Il ajoute que le président Tshisekedi était prêt à intégrer les FDLR [composées de groupes impliqués dans le génocide perpetré contre les Tutsis] au sein des FARDC afin de lutter contre le M23.
Dans l’esprit de certains dirigeants congolais, vaincre ceux qu’ils qualifient de « Rwandais » était perçu comme une démonstration de force et un moyen d’assurer la continuité du pouvoir luba.
Lors du premier sommet des chefs d’État à Nairobi, le président rwandais Paul Kagame a demandé à Tshisekedi si ceux qui le combattaient n’étaient pas Congolais. Tshisekedi l’a reconnu publiquement.
« Il sait qu’ils sont Congolais, mais il change constamment de position. Il signe des accords puis se rétracte. Il pense que la taille du Congo et son économie lui permettent d’imposer sa volonté ».
Selon Rudatsimburwa, l’objectif de la CAE était avant tout de sécuriser les frontières et d’empêcher les combats, mais le président Tshisekedi a rejeté cette approche, souhaitant une solution militaire contre le M23.
Alors que le M23 gagnait en influence, d’autres figures politiques ont émergé, dont Corneille Nangaa, ancien président de la commission électorale. Celui-ci aurait observé que le M23 s’organisait politiquement au sein de l’Alliance Fleuve Congo (AFC), tandis que l’armée demeurait l’élément central du mouvement.
Après l’échec de la CAE, Tshisekedi s’est tourné vers la SADC, qui aurait refusé une coopération effective, tout en autorisant certaines exploitations minières. Il aurait ensuite fait appel à des mercenaires européens, sans résultat.
Rudatsimburwa rappelle également que, durant sa campagne pour un second mandat, Tshisekedi avait évoqué la possibilité de demander au Parlement l’autorisation de bombarder le Rwanda. Il conteste la régularité des élections, affirmant que celles-ci ne se sont pas tenues partout et que la communauté internationale en est consciente.
Enfin, il revient sur les origines du M23, liées aux accords du 23 mars 2009 entre le gouvernement congolais et le CNDP, qui prévoyaient notamment l’intégration des combattants dans les FARDC et le retour des réfugiés. L’arrestation réclamée de Bosco Ntaganda aurait été l’élément déclencheur de la reprise du conflit.
L’objectif est de faire taire les armes
Aujourd’hui, alors que les combats se poursuivent au Sud-Kivu, les dirigeants de la coalition AFC/M23 affirment que leur objectif n’est pas de conquérir la ville d’Uvira mais de faire taire les armes.
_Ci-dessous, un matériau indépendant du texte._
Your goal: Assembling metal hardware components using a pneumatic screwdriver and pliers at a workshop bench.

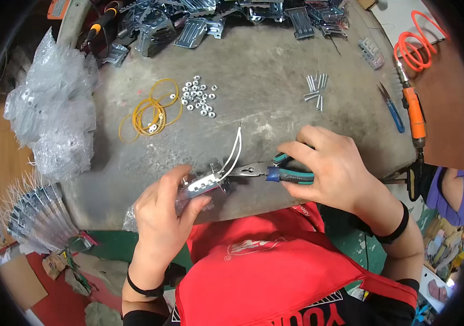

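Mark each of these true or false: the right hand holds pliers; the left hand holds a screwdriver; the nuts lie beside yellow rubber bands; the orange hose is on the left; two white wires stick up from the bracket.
1. The right hand holds pliers. True.
2. The left hand holds a screwdriver. False: it holds a small metal bracket.
3. The nuts lie beside yellow rubber bands. True.
4. The orange hose is on the left. False: it is coiled at the far right of the table.
5. Two white wires stick up from the bracket. True.
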`<action>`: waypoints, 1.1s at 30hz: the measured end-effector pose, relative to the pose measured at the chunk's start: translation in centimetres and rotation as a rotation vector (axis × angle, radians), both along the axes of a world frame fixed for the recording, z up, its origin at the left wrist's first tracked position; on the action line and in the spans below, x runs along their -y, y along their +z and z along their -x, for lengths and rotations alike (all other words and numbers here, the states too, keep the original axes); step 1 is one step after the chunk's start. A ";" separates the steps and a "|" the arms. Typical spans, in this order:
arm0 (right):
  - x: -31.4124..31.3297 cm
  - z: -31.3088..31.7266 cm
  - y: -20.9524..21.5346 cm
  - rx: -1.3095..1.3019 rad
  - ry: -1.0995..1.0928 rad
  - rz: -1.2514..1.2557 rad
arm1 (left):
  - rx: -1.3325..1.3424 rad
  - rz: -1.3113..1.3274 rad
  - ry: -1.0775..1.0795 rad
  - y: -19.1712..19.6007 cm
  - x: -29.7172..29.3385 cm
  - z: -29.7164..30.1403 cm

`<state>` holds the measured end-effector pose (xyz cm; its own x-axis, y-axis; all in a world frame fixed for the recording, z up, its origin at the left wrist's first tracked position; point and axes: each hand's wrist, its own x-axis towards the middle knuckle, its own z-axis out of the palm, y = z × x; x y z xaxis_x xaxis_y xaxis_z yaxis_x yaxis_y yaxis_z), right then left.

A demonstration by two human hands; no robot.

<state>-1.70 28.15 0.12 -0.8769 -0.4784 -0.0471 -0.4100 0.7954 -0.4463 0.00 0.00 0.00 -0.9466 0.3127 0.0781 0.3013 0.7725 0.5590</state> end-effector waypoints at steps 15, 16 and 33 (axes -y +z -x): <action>2.7 -0.8 -0.1 -0.024 -0.042 -0.050 | -0.063 0.036 0.074 -0.9 -0.1 -0.3; 2.8 -1.1 -0.3 -0.030 -0.076 -0.037 | -0.081 0.031 0.069 -0.9 -0.2 -0.3; -6.5 -4.3 -0.7 -0.198 -0.671 0.080 | -0.025 0.072 -0.049 0.8 0.5 -0.6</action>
Le Dr Freddy Kaniki Rukema, président de la faction MRDP-Twirwaneho et directeur adjoint de l’AFC chargé de l’économie et des finances, affirme que leurs positions ont été régulièrement bombardées pendant les négociations et que les civils ont également été pris pour cible.
« Nous avons signé un accord de cessez-le-feu et demandé l’intervention de forces étrangères, mais le gouvernement congolais a rejeté cette option », conclut-il.